Perjalanan singkat yang terasa begitu panjang

2K 539 100
                                    

main detektif-detektif abal-abal

met bacaaa!
👙☺️😳👙
---


Aku tidak memiliki bayangan apa pun selama di perjalanan dengan kereta ini.
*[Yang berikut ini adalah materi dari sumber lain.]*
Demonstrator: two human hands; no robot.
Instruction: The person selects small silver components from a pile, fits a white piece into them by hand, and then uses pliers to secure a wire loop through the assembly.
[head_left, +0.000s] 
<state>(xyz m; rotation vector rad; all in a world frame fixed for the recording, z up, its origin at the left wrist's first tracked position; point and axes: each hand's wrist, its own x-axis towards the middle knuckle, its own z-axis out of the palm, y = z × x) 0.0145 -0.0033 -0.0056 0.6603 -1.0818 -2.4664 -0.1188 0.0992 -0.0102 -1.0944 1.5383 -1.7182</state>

Karena itu, tidak ada ekspektasi yang dipatahkan atau muncul rasa kecewa, karena aku berpikir semua yang terjadi memang sudah seharusnya terjadi di setiap perjalanan.

Welcome drink & snack, tempat duduknya, beberapa minuman hangat yang Bara pesan dari mini bar di sebelah salah satu kursi ... kalau tidak salah nomor, ah aku lupa, toilet, selimut, makan malam, semuanya aku nikmati dengan cukup baik.

Aku juga tidak mengingat persis setiap stasiun yang kami lewati. Kurang lebih 12 jam perjalanan—kalau aku tidak salah mengira dan mengingat yang tertulis di tiket—sekarang kami sudah sampai si stasiun Kepanjen, Malang. Sekelebat nama-nama yang kulewati tadi—mengingat dari informasi yang Bara berikan dalam menjalankan perannya sebagai tour guide—adalah stasiun Kebumen, Yogyakarta, Nganjuk, dan beberapa lainnya.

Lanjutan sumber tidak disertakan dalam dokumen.